Everyone can find the Higgs boson!


    On May 12, CERN announced the Higgs Boson Machine Learning Challenge , a competition for the best event search algorithm involving the Higgs boson in an experimental data set. The competition will last until September 15, winners will receive cash prizes from $ 2,000 to $ 7,000. A successful solution can be integrated into the real process of processing data from the ATLAS detector. To participate in the competition does not need special knowledge in particle physics.

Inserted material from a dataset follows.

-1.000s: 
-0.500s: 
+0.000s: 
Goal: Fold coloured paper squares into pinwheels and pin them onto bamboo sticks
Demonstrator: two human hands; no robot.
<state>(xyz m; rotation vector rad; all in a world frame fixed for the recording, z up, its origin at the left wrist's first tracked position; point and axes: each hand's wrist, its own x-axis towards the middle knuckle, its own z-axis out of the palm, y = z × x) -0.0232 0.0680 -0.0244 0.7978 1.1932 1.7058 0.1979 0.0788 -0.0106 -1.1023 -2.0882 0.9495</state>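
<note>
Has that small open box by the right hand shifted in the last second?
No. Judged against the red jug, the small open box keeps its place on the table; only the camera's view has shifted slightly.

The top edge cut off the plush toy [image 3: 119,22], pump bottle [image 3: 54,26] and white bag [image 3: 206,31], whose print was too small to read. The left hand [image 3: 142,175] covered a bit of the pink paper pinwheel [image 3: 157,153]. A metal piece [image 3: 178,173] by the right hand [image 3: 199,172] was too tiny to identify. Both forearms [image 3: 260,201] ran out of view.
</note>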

    The Higgs boson in the Large Hadron Collider is not detected directly, but by decay products. Huge energy protons collide in the center of the detector. During the collision, the Higgs boson can be born, which decays into other particles in a short time. According to the predictions of the standard model, the most popular decay channel is into a pair of quarks B and anti-B. The competition suggests focusing on rarer events when the Higgs boson decays into a tau lepton and an antitau lepton. Since these leptons also quickly decay through various channels, the detector “sees” only the products of their decay. However, a similar set of decay products can be obtained in many other ways, therefore, many events form the background, and in order to study the Higgs boson, it is necessary to distinguish events with a boson from the background.

    A huge number of collisions occur in the collider, so it is very important to quickly and accurately distinguish interesting events from uninteresting ones according to the data from the detector. This is what the contestants are invited to do.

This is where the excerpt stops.